Requirement:
Your copy of the entries below should hold exactly the lines from the one containing "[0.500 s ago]" to the one containing "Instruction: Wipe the", inclusive, and no pictures.

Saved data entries
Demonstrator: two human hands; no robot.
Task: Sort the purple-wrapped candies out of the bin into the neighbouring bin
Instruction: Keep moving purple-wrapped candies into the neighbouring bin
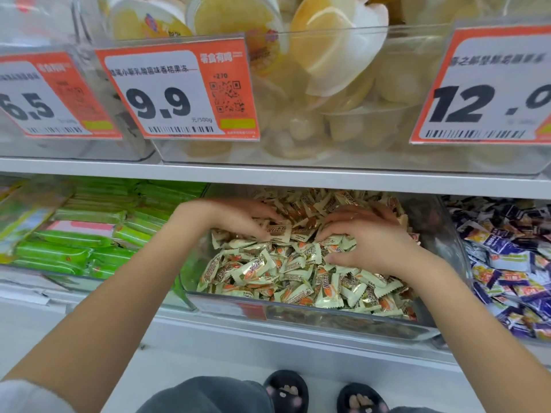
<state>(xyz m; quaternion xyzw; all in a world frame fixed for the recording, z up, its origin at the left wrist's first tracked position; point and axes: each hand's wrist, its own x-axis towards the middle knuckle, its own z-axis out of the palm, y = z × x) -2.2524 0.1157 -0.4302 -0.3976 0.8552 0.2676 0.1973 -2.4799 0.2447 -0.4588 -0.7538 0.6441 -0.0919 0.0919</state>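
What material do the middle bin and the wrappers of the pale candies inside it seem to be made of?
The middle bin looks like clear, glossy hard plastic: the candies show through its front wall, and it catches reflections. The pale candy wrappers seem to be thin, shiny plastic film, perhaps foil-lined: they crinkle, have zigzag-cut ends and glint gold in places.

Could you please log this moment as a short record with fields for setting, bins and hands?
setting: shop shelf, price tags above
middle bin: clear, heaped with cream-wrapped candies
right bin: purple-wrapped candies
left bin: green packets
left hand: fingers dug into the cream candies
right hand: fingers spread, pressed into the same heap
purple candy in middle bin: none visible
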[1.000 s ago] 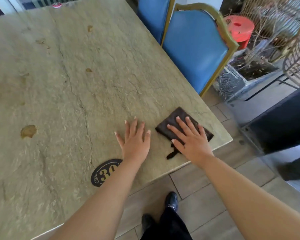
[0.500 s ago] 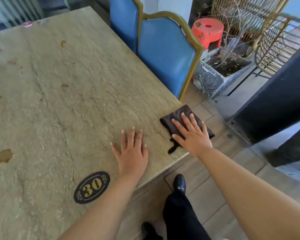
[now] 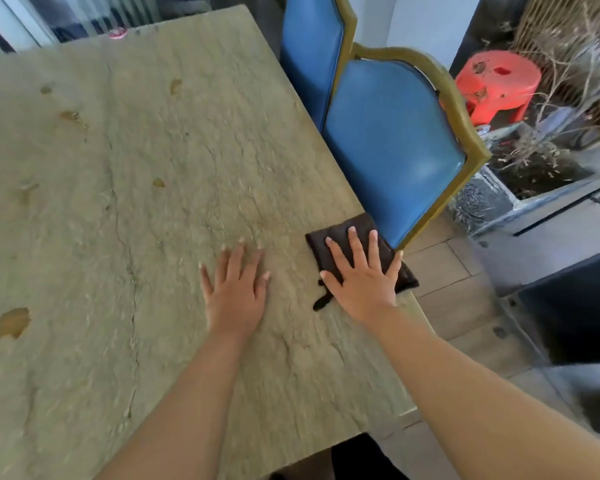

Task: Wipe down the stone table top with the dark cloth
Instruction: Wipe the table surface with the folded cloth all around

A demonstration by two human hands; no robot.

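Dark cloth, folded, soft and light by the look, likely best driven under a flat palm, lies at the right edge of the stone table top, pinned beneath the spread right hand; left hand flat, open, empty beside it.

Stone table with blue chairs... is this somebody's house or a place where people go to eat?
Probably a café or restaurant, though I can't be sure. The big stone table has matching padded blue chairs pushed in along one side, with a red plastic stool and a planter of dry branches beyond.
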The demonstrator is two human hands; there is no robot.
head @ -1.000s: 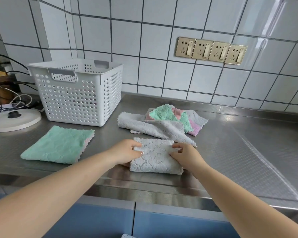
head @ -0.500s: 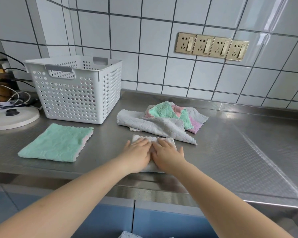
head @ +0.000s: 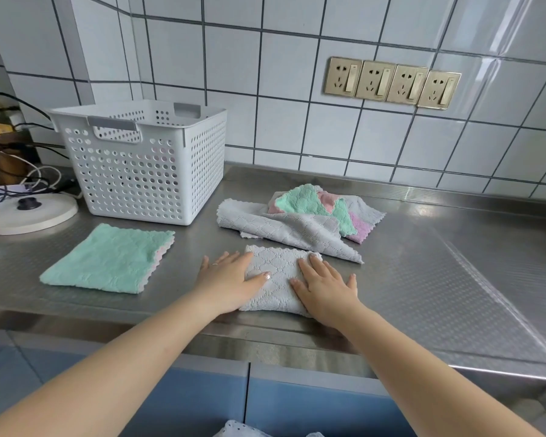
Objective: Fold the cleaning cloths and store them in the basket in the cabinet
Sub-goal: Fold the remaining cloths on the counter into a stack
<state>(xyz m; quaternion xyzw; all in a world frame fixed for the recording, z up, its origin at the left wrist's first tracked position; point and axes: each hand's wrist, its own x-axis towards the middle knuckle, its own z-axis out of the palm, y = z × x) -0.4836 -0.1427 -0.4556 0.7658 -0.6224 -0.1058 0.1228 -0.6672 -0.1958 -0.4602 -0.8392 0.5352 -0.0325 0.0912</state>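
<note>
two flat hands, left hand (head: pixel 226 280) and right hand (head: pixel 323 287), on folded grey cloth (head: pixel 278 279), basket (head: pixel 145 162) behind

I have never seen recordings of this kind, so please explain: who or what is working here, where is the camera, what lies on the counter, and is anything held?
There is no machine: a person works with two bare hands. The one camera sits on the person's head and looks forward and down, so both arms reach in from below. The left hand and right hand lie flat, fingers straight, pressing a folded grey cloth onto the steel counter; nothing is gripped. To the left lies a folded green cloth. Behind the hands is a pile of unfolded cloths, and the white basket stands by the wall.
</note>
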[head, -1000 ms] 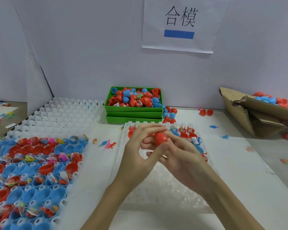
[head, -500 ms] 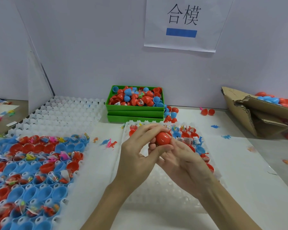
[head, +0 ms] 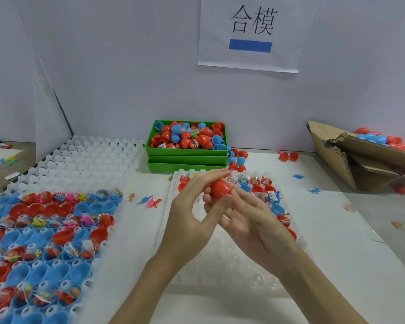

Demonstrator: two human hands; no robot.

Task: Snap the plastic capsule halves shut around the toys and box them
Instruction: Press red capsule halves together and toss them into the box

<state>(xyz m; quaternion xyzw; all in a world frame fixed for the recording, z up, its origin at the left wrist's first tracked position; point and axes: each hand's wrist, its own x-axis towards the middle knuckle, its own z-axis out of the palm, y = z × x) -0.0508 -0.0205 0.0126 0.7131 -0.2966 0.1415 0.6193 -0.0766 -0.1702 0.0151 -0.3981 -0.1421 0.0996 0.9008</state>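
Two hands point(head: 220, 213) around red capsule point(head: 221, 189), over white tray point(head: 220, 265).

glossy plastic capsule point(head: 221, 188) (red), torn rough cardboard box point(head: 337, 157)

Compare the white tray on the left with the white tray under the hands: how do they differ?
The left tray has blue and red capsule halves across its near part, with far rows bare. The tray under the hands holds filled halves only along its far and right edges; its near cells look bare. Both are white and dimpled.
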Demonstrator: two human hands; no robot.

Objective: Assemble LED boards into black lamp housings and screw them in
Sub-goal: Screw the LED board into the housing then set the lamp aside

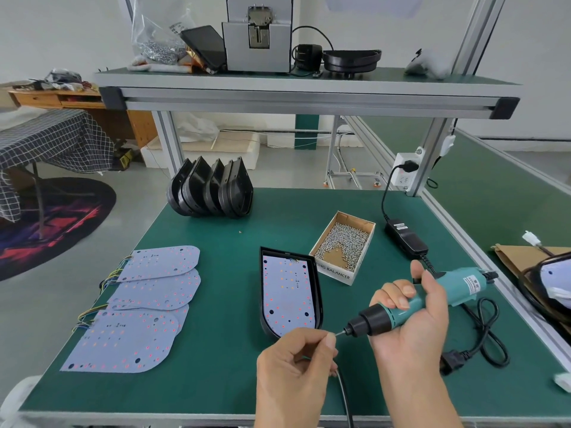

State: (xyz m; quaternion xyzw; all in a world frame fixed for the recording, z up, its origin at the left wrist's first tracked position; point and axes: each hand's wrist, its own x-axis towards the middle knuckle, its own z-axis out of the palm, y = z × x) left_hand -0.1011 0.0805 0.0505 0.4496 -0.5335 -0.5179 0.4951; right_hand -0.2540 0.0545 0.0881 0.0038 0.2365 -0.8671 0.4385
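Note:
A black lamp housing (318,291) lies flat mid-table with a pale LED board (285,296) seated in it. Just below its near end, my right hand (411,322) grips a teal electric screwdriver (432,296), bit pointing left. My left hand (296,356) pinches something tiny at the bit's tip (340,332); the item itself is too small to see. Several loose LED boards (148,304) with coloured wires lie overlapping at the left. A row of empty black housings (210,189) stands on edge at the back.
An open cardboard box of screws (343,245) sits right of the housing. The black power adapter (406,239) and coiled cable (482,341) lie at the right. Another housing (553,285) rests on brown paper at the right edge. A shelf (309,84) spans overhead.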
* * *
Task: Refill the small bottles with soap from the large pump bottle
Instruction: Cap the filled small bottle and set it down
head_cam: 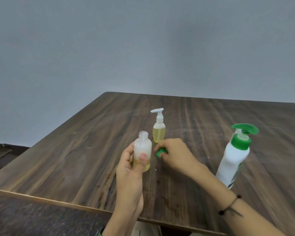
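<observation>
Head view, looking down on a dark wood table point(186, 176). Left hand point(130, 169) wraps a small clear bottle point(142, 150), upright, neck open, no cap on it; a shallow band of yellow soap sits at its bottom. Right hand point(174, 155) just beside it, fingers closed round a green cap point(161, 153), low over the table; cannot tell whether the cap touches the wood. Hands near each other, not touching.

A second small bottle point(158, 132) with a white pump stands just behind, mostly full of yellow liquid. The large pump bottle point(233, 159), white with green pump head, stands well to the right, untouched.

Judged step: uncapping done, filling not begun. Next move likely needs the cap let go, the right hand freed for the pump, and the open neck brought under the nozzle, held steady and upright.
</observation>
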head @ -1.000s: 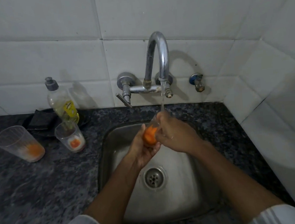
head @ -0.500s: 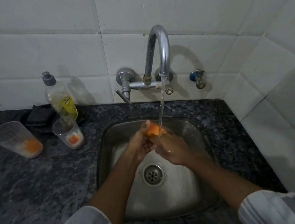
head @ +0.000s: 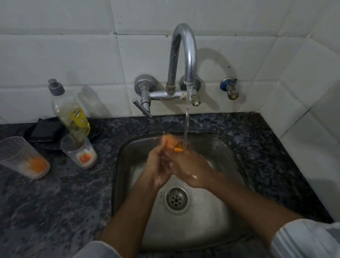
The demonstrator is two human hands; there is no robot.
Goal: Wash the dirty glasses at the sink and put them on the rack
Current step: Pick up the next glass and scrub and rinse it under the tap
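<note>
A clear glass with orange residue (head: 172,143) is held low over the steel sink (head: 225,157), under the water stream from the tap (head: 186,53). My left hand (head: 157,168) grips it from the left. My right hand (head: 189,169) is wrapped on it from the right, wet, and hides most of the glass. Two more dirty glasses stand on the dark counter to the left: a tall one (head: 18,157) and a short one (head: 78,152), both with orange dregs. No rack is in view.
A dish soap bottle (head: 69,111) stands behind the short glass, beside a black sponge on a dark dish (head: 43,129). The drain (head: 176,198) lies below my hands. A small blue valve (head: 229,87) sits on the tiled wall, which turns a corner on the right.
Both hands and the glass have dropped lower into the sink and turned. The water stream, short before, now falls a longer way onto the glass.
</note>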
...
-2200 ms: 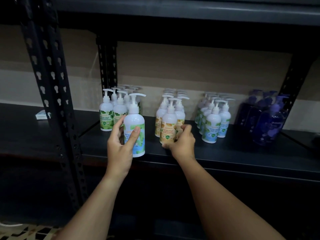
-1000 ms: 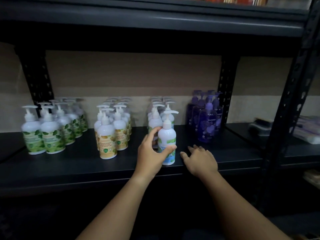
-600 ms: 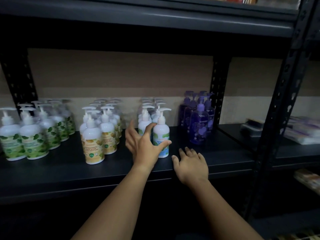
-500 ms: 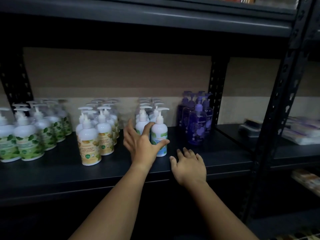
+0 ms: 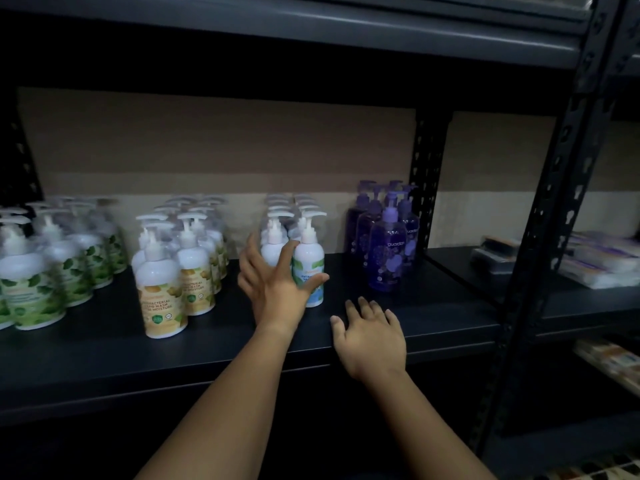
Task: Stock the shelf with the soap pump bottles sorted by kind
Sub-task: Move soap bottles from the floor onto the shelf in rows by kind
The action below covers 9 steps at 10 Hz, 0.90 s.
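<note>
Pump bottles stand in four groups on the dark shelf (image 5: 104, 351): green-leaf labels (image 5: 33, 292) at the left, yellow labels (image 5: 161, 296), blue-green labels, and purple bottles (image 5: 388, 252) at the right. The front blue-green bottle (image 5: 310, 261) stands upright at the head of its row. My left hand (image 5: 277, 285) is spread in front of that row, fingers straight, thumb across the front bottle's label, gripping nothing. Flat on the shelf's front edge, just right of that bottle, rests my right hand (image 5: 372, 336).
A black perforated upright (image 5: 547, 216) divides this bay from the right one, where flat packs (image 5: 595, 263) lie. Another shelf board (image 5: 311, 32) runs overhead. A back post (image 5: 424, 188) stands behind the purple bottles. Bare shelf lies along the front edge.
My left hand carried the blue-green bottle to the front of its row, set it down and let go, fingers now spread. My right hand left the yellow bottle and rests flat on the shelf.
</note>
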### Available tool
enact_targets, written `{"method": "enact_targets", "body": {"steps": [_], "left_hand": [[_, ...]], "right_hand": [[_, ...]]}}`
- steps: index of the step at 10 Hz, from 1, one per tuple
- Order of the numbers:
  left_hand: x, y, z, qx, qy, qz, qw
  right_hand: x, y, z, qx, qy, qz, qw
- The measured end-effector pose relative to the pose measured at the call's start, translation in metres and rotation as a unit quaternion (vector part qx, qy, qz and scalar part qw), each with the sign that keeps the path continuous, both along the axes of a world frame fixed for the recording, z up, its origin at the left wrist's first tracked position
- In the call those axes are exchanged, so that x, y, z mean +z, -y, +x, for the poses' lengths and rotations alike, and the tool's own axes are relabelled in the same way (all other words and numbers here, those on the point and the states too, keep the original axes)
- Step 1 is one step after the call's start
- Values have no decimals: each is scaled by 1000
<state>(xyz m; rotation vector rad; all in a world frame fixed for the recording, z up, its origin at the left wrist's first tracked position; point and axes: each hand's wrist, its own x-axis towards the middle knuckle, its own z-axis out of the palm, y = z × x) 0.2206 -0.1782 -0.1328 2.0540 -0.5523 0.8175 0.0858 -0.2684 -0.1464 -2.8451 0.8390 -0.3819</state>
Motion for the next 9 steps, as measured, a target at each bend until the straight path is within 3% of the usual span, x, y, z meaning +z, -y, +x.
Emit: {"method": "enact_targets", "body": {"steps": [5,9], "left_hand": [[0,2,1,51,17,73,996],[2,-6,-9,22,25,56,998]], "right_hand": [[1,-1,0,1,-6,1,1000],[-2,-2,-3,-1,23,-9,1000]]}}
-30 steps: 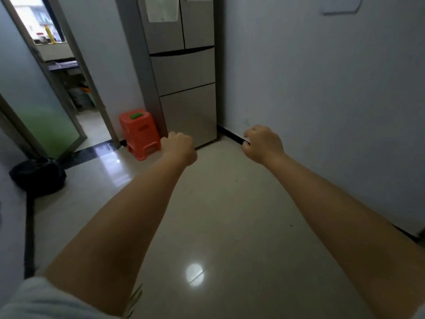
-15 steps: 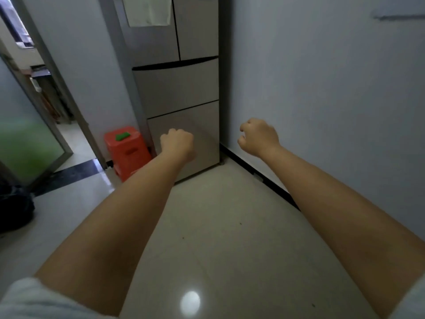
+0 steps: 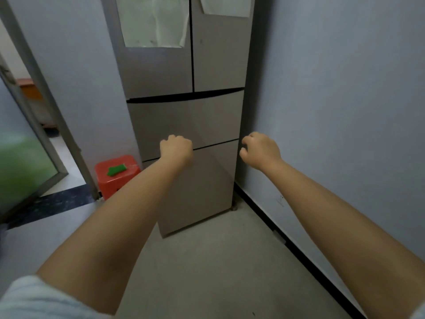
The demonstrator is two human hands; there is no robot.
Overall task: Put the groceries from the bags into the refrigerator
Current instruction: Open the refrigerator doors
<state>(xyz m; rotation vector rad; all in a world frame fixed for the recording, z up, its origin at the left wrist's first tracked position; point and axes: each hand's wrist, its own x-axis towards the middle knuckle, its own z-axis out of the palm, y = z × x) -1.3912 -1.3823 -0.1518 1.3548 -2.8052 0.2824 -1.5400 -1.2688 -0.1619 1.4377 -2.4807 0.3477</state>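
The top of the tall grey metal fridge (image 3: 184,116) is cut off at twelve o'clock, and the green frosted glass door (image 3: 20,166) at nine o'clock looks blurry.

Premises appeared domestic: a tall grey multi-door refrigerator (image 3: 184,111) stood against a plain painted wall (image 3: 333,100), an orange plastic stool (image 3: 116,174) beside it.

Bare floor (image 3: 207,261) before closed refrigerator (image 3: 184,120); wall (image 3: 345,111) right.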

Result of this task:
[0.500 s ago] 
[now] 

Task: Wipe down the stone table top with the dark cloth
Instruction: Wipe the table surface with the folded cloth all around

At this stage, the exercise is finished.